Every RPC goes through a per-server CircuitBreaker. If the breaker is open, the call fails fast instead of hanging on a dead server.

Context passthrough

When mcp.context.passthrough: true, tools/call injects:

{ "_meta": { "agent_id": "ana", "session_id": "..." }, ...args }

Server-side code can use this to scope state per agent without the schema leaking that concern.

Resources

Servers advertising resources capability unlock:

  • resources/list (paginated via cursor, max 64 pages)
  • resources/read (optionally cached via LRU)
  • resources/templates/list (URI templates)

Cache config:

resource_cache:
  enabled: true
  ttl: 30s
  max_entries: 256

Cache invalidates on notifications/resources/list_changed. Optional per-scheme allowlist (resource_uri_allowlist: ["file", "db"]) rejects unknown URI schemes before dispatch.

Hot reload (phase 12.8)

flowchart LR
    S[server notifies<br/>tools/list_changed] --> DBC[200 ms debounce]
    DBC --> REL[catalog rebuild]
    REL --> REG[ToolRegistry re-populated<br/>with new schema]

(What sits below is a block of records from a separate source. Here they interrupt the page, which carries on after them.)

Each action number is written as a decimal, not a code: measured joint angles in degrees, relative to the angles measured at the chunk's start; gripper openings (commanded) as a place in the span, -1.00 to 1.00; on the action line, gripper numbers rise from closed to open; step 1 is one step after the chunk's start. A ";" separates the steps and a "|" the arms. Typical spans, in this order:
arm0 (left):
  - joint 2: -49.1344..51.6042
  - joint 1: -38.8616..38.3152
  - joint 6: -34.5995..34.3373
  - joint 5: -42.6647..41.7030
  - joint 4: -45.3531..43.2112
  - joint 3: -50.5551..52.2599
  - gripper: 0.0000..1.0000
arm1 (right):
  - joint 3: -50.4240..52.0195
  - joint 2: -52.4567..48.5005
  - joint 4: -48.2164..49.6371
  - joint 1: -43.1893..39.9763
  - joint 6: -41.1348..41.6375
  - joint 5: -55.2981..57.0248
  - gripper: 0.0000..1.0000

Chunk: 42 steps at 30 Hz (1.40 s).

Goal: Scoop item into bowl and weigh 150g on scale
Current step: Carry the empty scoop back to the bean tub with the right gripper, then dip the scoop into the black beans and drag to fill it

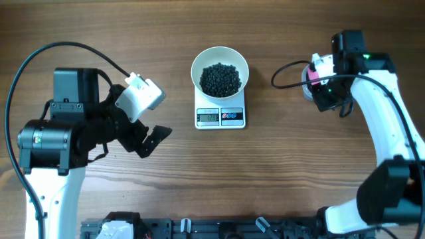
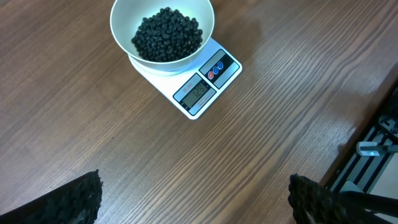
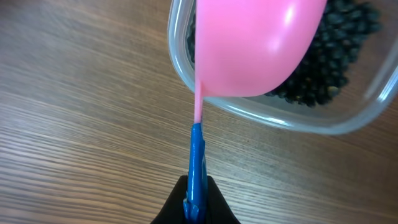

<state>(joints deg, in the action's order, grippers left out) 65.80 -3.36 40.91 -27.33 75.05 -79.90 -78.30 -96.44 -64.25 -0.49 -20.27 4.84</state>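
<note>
The white bowl [image 1: 198, 63] stands on the white scale [image 1: 232, 117], and a heap of black beads [image 1: 220, 78] lies in it. The left wrist view shows the same bowl [image 2: 119, 32], beads [image 2: 166, 34] and scale [image 2: 227, 73] with its display lit. My left gripper [image 1: 154, 141] hovers over bare table to the left of the scale, jaws wide open [image 2: 196, 202] and empty. My right gripper [image 3: 196, 199] is shut on the blue handle [image 3: 197, 155] of a pink scoop [image 3: 255, 43]. The scoop hangs over a clear tub [image 3: 280, 118] of more black beads [image 3: 339, 53].
In the overhead view the right arm [image 1: 378, 86] covers most of the tub at the right. A black rail [image 1: 219, 229] with fittings runs along the table's front edge. A black cable [image 1: 289, 66] loops near the right gripper.
</note>
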 measured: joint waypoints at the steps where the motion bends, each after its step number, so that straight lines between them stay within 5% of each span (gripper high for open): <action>1: 0.00 0.00 0.00 0.00 -0.02 0.00 1.00 | 0.11 -0.70 0.07 -0.02 -0.98 0.44 -0.91; 26: 0.00 0.00 0.00 0.00 -0.02 0.00 1.00 | 0.22 -8.70 6.43 -0.85 -21.86 14.58 -0.92; 42: 0.00 0.00 0.00 0.00 -0.02 0.00 1.00 | -0.81 -8.72 3.43 -1.49 -16.55 4.74 -0.91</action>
<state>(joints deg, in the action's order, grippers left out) 65.80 -3.36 40.91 -27.33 75.02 -79.90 -79.11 -105.16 -60.82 -1.98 -36.82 9.58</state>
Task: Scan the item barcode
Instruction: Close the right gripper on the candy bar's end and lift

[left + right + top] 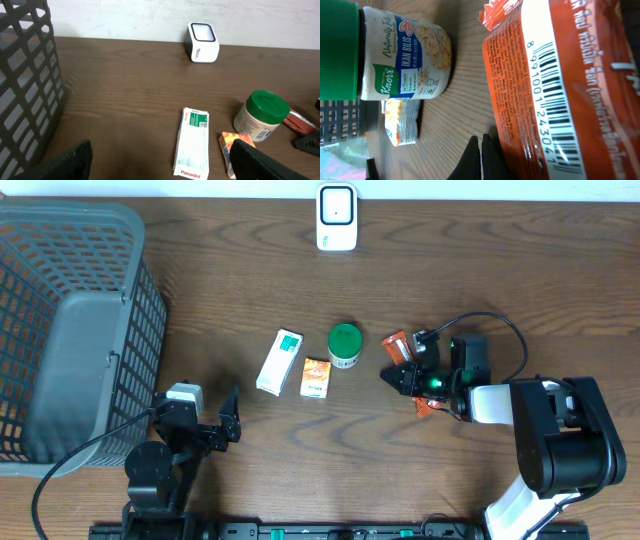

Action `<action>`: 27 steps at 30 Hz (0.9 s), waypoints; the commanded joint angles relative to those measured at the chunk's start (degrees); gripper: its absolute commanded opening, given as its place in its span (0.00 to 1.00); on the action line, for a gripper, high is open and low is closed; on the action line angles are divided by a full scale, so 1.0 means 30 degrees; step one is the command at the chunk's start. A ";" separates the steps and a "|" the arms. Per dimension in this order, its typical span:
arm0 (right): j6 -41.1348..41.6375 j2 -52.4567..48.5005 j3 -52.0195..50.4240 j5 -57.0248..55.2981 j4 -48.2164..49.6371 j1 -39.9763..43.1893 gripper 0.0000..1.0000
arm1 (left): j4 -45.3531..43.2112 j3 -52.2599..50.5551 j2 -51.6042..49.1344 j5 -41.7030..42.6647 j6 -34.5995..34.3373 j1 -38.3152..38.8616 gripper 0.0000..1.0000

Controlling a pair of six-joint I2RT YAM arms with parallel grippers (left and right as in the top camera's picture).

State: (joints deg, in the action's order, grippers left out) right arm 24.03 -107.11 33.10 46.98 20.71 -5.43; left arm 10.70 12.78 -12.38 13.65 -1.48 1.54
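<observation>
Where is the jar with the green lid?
In the overhead view the jar stands mid-table, with the small orange sachet close on its left and the red packet to its right.

My left gripper [232,416] points right, jaws wide apart; my right gripper [398,376] points left, jaws pressed together.
</observation>
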 commanded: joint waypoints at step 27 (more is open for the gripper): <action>0.1333 0.4422 -0.0270 -0.4022 -0.3111 0.1559 0.01 | 0.0000 -0.0066 0.0066 0.0233 -0.0036 -0.0044 0.87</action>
State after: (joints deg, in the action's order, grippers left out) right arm 28.64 -91.00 32.16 39.72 11.40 -0.95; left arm 10.70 12.78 -12.38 13.65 -1.50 1.56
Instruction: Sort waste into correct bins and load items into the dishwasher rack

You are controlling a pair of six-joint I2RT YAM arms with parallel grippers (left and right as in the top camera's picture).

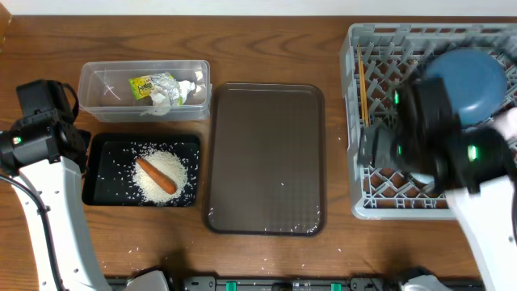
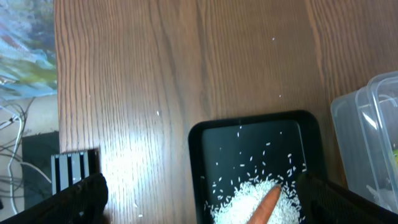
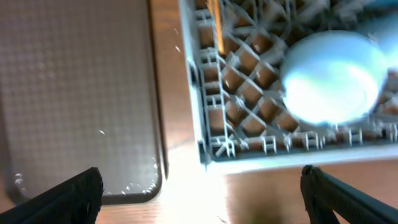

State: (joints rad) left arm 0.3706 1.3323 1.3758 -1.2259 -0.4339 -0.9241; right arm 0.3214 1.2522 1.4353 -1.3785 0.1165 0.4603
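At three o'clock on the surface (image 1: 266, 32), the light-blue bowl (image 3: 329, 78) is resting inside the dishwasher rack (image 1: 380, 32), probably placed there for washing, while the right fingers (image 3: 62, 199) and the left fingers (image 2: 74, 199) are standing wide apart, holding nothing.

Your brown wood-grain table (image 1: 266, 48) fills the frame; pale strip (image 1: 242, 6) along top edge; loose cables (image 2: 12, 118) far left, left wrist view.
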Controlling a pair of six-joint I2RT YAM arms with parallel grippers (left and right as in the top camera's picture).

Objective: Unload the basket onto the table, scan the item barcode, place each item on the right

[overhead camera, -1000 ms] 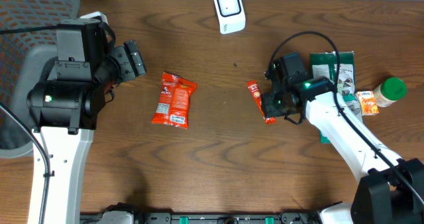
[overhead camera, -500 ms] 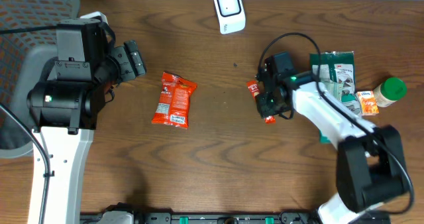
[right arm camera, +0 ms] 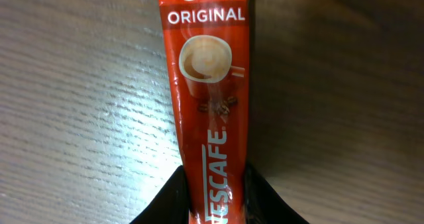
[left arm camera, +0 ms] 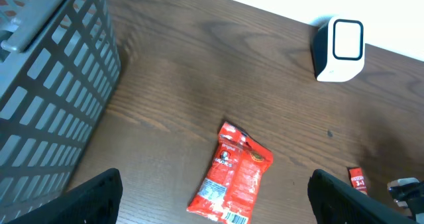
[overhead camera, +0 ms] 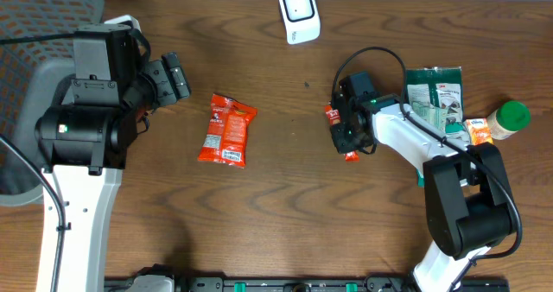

Same flow for resources. Agents in flight at the moment of the rebuild keep their references to the old tool definitions — next turn uses the refreshed registry.

Gotchas

  • One MCP child per server by default. Turn on per-session isolation only for servers that genuinely need it; spawning a child per session multiplies resource cost.
  • notifications/initialized is fire-and-forget. If the server insists on acknowledging it, you have a broken server.
  • SSE is a last resort. It's in auto for compatibility; new server deployments should speak streamable HTTP.
  • Circuit breakers are per-server. One bad server doesn't freeze the catalog; but a flapping one still slows the agent loop via backoff waits.